_Input material_:
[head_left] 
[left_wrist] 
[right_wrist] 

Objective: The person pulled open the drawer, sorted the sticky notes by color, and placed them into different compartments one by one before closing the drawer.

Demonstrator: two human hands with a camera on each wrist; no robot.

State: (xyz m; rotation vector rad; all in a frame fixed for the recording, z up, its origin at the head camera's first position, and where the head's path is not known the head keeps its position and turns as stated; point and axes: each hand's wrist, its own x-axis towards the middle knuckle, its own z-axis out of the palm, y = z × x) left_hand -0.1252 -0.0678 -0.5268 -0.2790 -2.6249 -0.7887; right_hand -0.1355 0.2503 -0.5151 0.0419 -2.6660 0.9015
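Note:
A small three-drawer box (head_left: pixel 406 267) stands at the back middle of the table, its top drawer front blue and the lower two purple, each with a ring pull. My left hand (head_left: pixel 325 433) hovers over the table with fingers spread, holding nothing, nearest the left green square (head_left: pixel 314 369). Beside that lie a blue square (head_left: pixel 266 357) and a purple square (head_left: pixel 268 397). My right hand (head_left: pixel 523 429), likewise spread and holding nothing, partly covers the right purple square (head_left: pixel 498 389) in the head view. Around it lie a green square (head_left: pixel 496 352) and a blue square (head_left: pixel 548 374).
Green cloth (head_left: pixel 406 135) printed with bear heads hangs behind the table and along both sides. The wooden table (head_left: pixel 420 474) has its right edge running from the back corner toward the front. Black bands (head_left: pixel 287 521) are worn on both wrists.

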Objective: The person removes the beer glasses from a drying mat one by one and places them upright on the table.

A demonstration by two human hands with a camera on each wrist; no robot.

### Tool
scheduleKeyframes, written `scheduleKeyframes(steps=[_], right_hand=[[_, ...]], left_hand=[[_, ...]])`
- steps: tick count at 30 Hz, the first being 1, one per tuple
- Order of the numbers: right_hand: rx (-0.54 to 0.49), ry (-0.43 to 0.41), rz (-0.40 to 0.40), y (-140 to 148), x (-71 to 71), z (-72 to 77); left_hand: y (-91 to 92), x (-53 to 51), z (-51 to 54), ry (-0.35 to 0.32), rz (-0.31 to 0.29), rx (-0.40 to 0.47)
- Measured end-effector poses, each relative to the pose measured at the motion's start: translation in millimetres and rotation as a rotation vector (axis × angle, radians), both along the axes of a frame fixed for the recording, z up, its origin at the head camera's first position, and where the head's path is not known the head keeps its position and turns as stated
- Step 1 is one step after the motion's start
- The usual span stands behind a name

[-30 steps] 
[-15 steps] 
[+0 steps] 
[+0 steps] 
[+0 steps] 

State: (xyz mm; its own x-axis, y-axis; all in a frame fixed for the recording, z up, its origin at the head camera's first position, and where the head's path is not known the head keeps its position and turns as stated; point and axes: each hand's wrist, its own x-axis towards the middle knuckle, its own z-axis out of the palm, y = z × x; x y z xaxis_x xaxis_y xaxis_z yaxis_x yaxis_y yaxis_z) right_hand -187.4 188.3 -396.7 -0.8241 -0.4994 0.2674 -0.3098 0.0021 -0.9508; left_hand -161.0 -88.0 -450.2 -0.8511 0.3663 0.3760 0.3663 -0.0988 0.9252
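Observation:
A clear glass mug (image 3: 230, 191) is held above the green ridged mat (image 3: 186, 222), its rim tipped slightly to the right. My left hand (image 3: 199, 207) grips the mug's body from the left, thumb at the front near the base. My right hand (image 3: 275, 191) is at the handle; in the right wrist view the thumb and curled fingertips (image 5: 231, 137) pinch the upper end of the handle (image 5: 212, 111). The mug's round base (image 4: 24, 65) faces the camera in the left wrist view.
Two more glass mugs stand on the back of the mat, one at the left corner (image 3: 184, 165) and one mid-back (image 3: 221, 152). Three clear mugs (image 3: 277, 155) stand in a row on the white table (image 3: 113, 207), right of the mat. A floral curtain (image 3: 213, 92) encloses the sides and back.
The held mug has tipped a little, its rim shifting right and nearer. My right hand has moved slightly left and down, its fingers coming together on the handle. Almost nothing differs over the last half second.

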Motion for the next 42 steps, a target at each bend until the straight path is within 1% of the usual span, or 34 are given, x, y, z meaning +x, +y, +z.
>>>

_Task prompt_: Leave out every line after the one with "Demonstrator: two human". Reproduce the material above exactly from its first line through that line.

_Task answer_:
[head_left] 
[left_wrist] 
[right_wrist] 

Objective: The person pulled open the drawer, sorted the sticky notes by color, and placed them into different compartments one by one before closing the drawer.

Demonstrator: two human hands with a camera on each wrist; no robot.

The output above is complete.